All the same, it's on a slight premium compared with the sector, and the company was muted on its prospects for the coming months, particularly when it comes to higher-margin intermediary and private-banking businesses.

What's more, the institutional funds it is attracting can be less "sticky" than the former sources of business.

This was a creditable set of results from Schroders, but we think there are better opportunities in the fund-management sector (for example Aberdeen, or Jupiter).
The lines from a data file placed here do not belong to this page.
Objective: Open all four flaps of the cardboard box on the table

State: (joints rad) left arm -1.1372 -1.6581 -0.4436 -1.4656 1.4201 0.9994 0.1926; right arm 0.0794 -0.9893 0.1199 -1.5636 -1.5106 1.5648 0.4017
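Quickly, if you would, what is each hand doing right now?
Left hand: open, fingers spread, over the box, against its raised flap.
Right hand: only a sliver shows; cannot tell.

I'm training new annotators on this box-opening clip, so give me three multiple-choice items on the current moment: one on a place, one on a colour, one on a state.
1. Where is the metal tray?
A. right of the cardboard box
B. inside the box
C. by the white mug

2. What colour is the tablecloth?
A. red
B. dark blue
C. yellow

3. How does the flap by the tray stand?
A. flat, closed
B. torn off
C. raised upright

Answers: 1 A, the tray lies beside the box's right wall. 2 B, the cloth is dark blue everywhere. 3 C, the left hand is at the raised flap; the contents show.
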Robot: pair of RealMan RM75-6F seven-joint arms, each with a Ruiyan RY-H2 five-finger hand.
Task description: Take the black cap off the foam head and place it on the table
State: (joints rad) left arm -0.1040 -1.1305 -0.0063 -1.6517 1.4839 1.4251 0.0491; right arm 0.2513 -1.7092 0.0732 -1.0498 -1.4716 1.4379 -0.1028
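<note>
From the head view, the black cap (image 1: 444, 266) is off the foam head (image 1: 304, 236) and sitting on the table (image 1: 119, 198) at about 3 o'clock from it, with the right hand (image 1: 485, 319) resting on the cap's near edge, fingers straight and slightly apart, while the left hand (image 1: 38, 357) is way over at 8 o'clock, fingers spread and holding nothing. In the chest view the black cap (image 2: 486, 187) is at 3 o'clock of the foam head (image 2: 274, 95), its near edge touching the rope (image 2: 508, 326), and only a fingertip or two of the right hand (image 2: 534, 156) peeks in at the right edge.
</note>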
As a result we'd avoid these shares.

Fiberweb

Our view: Buy

Share price: 49p (-5.75p)

Fiberweb, whose non-woven materials are used in everything from baby nappies to specialist industrial wipes, disappointed investors with news of a fall in first-half profits yesterday.

The result was partly down to the pressure on margins, owing to what the company said was "a sharp increase in raw-material prices in the first half of 2011". Indeed, raw-material costs were up by around 18 per cent against the equivalent average in the fourth quarter of 2010. Still, the company does deserve credit for partly mitigating the hit with operational efficiencies and by growing volumes.

On the upside, Fiberweb did say that the costs are likely to be "fully recovered in the second half as a consequence of price increases" in its hygiene and industrial arms and as a result of increased hedging. It also expects to benefit from a pull-back in raw-material costs.

In other words, things are likely to get better. Moreover, investors should note the thin valuation, with the stock trading on around six times forward earnings for 2012. The weakness presents an opportunity ahead of the expected recovery later this year.

St Ives

Our view: Hold

Share price: 78.25p (-1.62p)

St Ives, the print and marketing services group, yesterday told investors that its profits for the year ending 29 July would be in line with market expectations – that suggests a final result of around £21m.

This was reassuring as the group's shares have this year fallen back from the recent high of 114p in December, partly over concerns over the economy. St Ives – which prints books for publishers including HarperCollins and makes point-of-sale material for retailers such as Marks & Spencer – yesterday said it was benefiting from the action it had taken to mitigate price pressures and declining volumes in its print business.

That said, the group reinforced its push into marketing services by acquiring Tactical Solutions for £15m in April, which followed its purchase of Occam last year. The company has also won a large direct-marketing contract recently with a financial-services firm, rumoured to be HSBC, and its shares trade on a modest forward-earnings ratio of only 5.5.

However, while we think St Ives is on the right track, we expect its markets to come under further economic pressure over the next year. Hold.